**Raw data:**
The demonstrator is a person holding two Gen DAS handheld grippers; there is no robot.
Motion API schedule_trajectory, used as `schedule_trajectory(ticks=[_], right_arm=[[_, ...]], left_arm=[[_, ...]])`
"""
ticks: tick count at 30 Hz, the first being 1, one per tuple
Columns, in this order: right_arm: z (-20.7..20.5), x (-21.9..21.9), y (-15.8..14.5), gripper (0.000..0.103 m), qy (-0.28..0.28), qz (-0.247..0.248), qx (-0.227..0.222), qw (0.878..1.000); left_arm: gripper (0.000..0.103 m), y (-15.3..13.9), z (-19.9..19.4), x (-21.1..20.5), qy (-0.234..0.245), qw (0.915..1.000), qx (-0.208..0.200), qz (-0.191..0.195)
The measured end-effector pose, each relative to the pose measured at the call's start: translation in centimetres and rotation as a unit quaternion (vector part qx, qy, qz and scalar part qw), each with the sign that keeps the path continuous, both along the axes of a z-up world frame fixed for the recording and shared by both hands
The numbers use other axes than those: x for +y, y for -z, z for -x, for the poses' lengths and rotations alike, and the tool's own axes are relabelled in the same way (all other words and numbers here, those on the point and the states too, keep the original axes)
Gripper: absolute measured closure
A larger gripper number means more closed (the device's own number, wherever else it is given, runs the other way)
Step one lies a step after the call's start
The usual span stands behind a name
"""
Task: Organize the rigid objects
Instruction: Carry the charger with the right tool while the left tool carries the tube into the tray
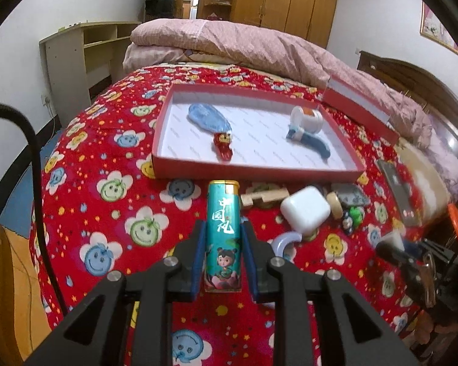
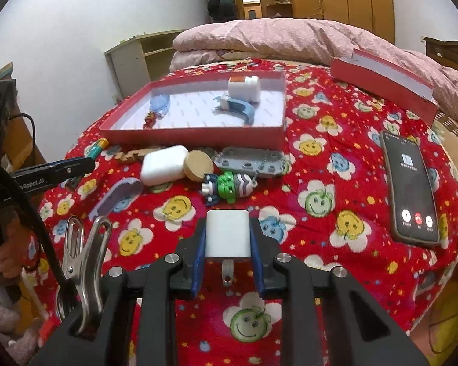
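Observation:
My left gripper (image 1: 222, 228) is shut on a teal lighter (image 1: 222, 231) with a yellow top, held above the red flowered bedspread just short of the red box (image 1: 259, 170). The box (image 2: 198, 135) holds a blue keyring with a red charm (image 1: 212, 122), a white roller and a blue curved piece (image 1: 308, 135). My right gripper (image 2: 227, 231) is shut on a white charger plug (image 2: 227, 233), its prongs pointing back at me. Loose before the box lie a white earbud case (image 2: 163, 164), a wooden disc (image 2: 198, 161), a grey plate (image 2: 250, 161) and a green-striped figure (image 2: 229, 184).
A phone (image 2: 410, 187) with a lit screen lies at the right. The red box lid (image 2: 384, 84) rests against the pink quilt behind. A metal clip (image 2: 82, 256) and a purple arc piece (image 2: 119, 196) lie at the left. The bed edge drops off left.

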State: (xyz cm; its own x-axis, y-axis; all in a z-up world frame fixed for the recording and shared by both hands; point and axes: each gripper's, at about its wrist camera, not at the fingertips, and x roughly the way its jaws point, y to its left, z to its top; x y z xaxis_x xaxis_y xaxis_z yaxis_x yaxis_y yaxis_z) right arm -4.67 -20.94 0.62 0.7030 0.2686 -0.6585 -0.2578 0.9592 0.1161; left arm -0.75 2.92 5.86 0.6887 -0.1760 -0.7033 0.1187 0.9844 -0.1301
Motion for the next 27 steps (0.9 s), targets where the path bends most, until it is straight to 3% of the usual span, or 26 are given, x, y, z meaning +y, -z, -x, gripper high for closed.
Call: schedule_trajectory(ticks=[16, 27], right_arm=[[-3.3, 1.9, -4.4, 0.077, -0.032, -0.011, -0.011, 0.999], [-7.9, 2.6, -5.4, 0.077, -0.031, -0.013, -0.002, 0.999]], left_arm=[[0.079, -5.1, -4.0, 0.2, -0.001, 0.9986, -0.052, -0.004], [0.079, -5.0, -7.2, 0.2, -0.013, 0.9989, -0.042, -0.014]])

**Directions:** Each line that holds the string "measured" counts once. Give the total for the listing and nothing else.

**Task answer:** 2